The Liverpool and Greater Manchester regions are among the poorest in the country for encouraging female company founders.

That is according to a report by business financial platform Tide, The UK Female Entrepreneurship Index, which reveals the areas of the UK that are the best for female entrepreneurs, what can prevent women from setting up their own business and how female entrepreneurship has changed over time.

According to the findings Edinburgh and South East Scotland is the best region in the UK, with 39% of self-employed being female.

However, the Liverpool City Region Combined Authority area sits at equal ninth in the table, with 30.9% of females being self-employed, while the Greater Manchester Combined Authority area was placed equal 11th in the UK listing, with a 29.4% level of self-employed females.

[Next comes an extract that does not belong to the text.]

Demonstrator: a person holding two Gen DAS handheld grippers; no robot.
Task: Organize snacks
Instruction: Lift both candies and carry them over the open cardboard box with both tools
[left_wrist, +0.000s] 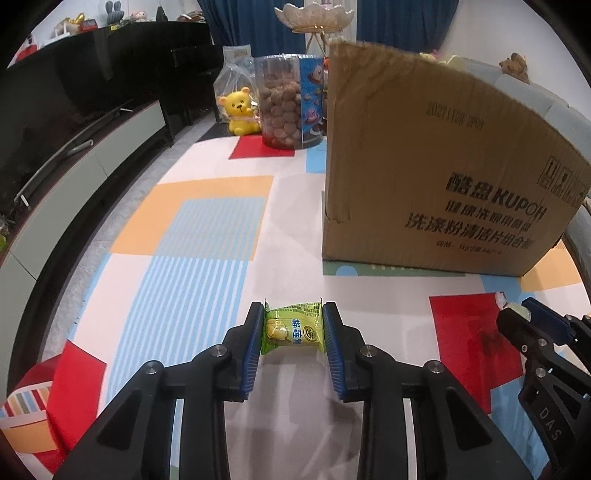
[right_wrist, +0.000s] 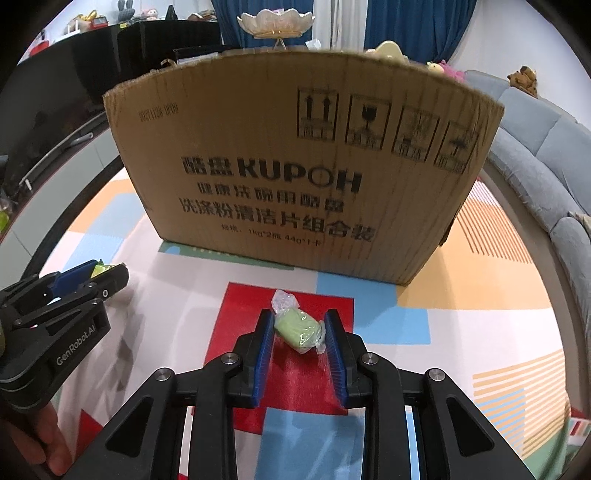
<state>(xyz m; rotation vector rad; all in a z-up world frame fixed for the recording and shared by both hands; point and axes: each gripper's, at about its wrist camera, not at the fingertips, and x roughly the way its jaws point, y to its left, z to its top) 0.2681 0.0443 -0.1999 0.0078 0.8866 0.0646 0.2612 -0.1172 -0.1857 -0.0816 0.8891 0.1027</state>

The West Midlands Combined Authority area came out worst in the research, with 27.2% of self-employed being female.

The research revealed that only 18% of women have considered starting a business, compared with 32% of men who have considered forming their own company in the past year.

The report said 35% of women say the reason that prevents them from starting their own business is that they do not have enough savings or finance, while 24% said the risk is too high, and 15% blamed a lack of confidence.

Tackling the gender pay gap is vital to encourage more women to consider striking out on their own in business, insists a North West social enterprise that has supported female entrepreneurs for more than 20 years.

The Women’s Organisation has helped more than 50,000 women since its foundation in 1996, and now operates in Liverpool and Manchester.

Chief executive, Maggie O’Carroll, said: “Lack of access to affordable capital to start and grow has always been an issue for female-led business and it is particularly exacerbated by lower earning and saving accumulation due the gender pay gap and time out of the labour market for maternity.”

She added: “The US and Canada have a variety of highly successful women-only public and private funded and flexible investment funds, but the UK continues to lag in this arena.

“Despite the compelling case for these financial instruments, Government, the British Business and local public sector colleagues continue to ignore this seismic gap in the market.”

However, while the Tide report may make for depressing reading for the region, it also revealed that in 1984 there were 646,000 women in self-employment in the UK, but in 2020 this increased by 148% to 1.6 million.